Work to be completed: Below is a listing. Copy each line of it that holds the word "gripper".

***

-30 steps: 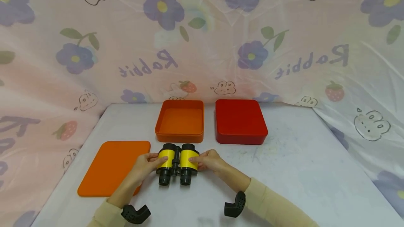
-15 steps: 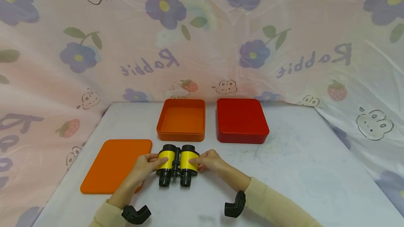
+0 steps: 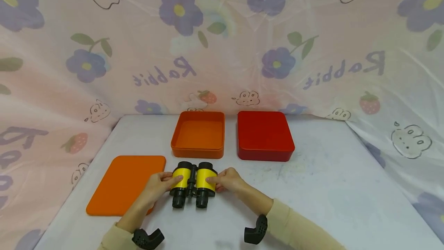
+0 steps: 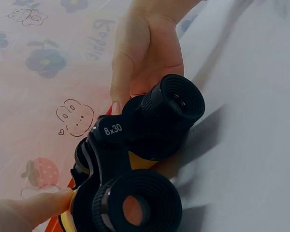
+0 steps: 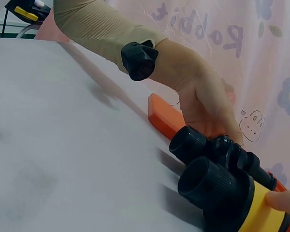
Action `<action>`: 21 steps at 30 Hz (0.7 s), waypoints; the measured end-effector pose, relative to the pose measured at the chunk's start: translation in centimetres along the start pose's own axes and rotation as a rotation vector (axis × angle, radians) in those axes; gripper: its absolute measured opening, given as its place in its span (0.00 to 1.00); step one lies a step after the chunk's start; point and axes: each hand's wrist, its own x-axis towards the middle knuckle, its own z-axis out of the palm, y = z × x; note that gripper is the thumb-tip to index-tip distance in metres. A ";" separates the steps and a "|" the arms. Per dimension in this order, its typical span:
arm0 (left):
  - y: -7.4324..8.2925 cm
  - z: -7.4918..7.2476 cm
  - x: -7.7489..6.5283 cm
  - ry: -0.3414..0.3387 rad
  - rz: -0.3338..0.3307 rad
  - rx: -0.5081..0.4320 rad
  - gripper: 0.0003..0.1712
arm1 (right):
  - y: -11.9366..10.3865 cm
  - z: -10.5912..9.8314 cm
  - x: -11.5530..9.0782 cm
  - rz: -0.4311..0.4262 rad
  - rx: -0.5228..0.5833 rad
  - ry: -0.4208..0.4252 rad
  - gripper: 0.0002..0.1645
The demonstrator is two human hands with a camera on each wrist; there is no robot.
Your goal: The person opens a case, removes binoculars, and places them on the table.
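Black-and-yellow binoculars [image 3: 192, 182] are held between both hands, eyepieces toward the person, low over the white table. My left hand [image 3: 157, 186] grips the left yellow barrel, thumb on top. On the opposite barrel, my right hand [image 3: 230, 180] does the same, its fingers going round the outer side. The left wrist view shows the eyepieces close up and "8x30" printed on the binoculars [image 4: 112, 129]. Dark shadows lie beneath the binoculars [image 5: 210, 186] in the right wrist view; whether they touch the table cannot be told.
Behind the binoculars stands an open orange box [image 3: 197, 152], with nothing visible inside. A closed red box [image 3: 265, 134] sits to its right. An orange lid [image 3: 121, 184] lies flat at the left, partly under the left forearm. A patterned curtain [image 3: 222, 49] hangs behind the table.
Both hands keep their grip on the binoculars, which have shifted very slightly toward the person and left. The boxes and lid stay put; the head view has moved a little.
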 end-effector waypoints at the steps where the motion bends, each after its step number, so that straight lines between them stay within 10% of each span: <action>1: 0.0 0.0 0.1 -0.004 -0.001 0.004 0.47 | 0.0 0.0 0.0 -0.004 0.000 0.002 0.21; 21: 0.3 0.1 0.0 -0.022 0.029 0.062 0.47 | 0.0 -0.5 0.1 0.028 -0.013 -0.009 0.21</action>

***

Written answer:
Action `<action>`: 21 steps at 30 Hz (0.7 s), waypoints; the measured end-effector pose, relative to the pose measured at the chunk's start: translation in centimetres along the start pose's own axes and rotation as a rotation vector (axis × angle, radians) in those axes; gripper: its absolute measured opening, given as its place in its span (0.00 to 1.00); step one lies a step after the chunk's start; point and axes: each hand's wrist, its own x-axis towards the middle knuckle, its own z-axis out of the palm, y = z × x; note that gripper is the thumb-tip to index-tip distance in metres. A ";" separates the steps and a "|" the arms. Per dimension in this order, its typical span:
  - gripper: 0.0003..0.1712
  - gripper: 0.0002..0.1645

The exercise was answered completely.